Ando H, Kitabatake M, Inokuchi H
Department of Biophysics, Faculty of Science, Kyoto University, Japan.
Genes Genet Syst. 1996 Feb;71(1):47-50. doi: 10.1266/ggs.71.47.
From Escherichia coli cells with a deletion in the ssrA gene that encodes 10Sa RNA after treatment with a mutagen, we isolated two temperature-sensitive mutants, which we designated TS15 and TS101. The temperature-sensitive (ts) phenotype of the mutants could be overcome by introduction of the wild-type ssrA gene but not by the mutants of ssrA. By a complementation test using Kohara's mini-set of clones and by subcloning of a fragment from the phage clone 246, we found that both mutations were in the prs gene that encodes phosphoribosyl pyrophosphate synthetase. Sequencing of the mutant prs gene of TS101 showed that residues 215, cysteine, in the encoded protein had been changed to tyrosine. That such a mutant exists suggests that 10Sa RNA associate with the prs gene product in a functional way.
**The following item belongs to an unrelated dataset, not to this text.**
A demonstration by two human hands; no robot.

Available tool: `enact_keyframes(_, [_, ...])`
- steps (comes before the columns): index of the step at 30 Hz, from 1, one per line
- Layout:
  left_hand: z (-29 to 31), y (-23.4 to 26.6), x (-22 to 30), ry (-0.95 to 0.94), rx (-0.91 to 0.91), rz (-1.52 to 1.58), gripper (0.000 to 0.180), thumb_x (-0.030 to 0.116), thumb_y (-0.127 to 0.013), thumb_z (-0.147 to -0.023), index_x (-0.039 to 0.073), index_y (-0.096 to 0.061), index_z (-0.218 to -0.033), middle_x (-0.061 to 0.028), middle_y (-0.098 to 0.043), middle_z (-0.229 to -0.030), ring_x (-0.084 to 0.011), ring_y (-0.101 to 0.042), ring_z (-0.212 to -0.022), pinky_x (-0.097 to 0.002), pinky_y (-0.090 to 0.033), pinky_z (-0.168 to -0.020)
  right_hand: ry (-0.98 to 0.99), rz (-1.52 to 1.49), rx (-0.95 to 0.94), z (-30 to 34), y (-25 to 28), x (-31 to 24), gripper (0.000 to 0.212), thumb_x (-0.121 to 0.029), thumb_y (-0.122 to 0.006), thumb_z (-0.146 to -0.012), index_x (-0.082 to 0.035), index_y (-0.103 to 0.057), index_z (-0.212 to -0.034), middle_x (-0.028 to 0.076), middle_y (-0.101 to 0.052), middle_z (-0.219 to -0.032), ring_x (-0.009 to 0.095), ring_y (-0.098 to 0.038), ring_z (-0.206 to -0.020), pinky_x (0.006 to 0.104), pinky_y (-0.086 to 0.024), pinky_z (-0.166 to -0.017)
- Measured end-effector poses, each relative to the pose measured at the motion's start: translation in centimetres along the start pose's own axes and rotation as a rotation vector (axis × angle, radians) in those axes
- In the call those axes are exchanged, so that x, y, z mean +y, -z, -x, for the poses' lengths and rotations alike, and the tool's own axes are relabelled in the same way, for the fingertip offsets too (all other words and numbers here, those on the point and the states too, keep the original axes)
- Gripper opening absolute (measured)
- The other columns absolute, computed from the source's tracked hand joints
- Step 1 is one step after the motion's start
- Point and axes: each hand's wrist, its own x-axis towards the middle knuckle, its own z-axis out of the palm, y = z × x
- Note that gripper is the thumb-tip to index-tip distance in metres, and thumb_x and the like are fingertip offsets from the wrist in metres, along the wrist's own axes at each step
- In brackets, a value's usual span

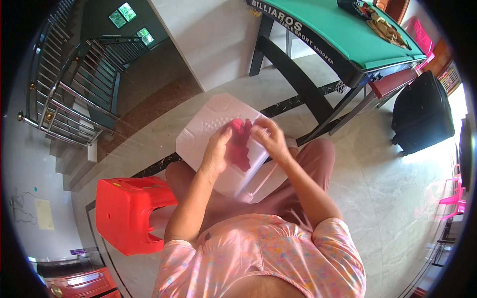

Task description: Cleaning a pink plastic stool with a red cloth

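A crimson piece, soft-looking with a wavy edge like cloth or knitwork, [240, 152] hangs between my two hands; its exact kind cannot be made out. My left hand [217, 148] grips its left side, thumb up near a brighter pink-red bunched part at the top. At its upper right edge, my right hand [269, 137] pinches it with the fingers closed. Beneath both hands stands a pale translucent plastic stool [203, 130] with a dotted top, between my knees. The red piece hides part of the stool top.
A red plastic stool [117, 213] stands by my left knee. Ahead to the right is a green-topped billiard table [343, 35] with black legs and things lying on it. A black suitcase [422, 114] stands at right. Metal stair railings [74, 104] rise at left.
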Motion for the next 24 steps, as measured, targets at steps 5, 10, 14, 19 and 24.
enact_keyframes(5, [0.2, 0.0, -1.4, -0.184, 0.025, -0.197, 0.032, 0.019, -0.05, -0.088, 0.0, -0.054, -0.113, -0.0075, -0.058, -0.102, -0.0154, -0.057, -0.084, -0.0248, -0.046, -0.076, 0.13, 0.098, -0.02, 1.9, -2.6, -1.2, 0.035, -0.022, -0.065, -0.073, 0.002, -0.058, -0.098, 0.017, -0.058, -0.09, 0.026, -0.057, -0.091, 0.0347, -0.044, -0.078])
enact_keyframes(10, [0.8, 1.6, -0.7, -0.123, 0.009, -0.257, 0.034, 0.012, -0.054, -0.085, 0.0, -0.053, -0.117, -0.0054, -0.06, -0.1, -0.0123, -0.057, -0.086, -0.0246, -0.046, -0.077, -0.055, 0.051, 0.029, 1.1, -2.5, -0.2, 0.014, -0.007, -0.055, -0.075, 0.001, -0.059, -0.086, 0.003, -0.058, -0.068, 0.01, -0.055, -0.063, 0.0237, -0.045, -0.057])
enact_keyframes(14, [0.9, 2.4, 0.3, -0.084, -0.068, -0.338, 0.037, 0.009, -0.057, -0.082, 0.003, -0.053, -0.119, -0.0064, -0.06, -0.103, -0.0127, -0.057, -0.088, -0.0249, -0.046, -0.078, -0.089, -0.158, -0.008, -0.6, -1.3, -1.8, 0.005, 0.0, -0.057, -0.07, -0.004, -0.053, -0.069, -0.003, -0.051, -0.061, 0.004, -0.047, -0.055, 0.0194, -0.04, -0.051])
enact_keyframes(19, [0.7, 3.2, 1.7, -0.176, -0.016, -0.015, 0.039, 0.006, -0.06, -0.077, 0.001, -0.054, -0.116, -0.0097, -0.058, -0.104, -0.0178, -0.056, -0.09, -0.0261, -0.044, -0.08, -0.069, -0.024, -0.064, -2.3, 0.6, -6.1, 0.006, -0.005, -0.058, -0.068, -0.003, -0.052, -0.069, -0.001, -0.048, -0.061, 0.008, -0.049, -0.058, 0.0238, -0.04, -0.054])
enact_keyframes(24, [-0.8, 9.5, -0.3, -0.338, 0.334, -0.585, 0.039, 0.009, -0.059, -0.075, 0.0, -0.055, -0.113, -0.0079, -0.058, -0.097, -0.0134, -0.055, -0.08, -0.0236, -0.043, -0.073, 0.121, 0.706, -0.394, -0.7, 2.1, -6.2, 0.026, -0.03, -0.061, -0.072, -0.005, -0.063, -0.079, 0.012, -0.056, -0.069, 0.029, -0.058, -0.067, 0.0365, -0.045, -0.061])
在用诱变剂处理后,从编码10Sa RNA的ssrA基因缺失的大肠杆菌细胞中,我们分离出了两个温度敏感突变体,分别命名为TS15和TS101。这些突变体的温度敏感(ts)表型可以通过导入野生型ssrA基因来克服,但不能通过ssrA的突变体来克服。通过使用小原的小克隆集进行互补试验以及对噬菌体克隆246的一个片段进行亚克隆,我们发现这两个突变都位于编码磷酸核糖焦磷酸合成酶的prs基因中。对TS101的突变prs基因进行测序表明,编码蛋白中的第215位残基半胱氨酸已变为酪氨酸。这样一个突变体的存在表明10Sa RNA以一种功能性方式与prs基因产物相关联。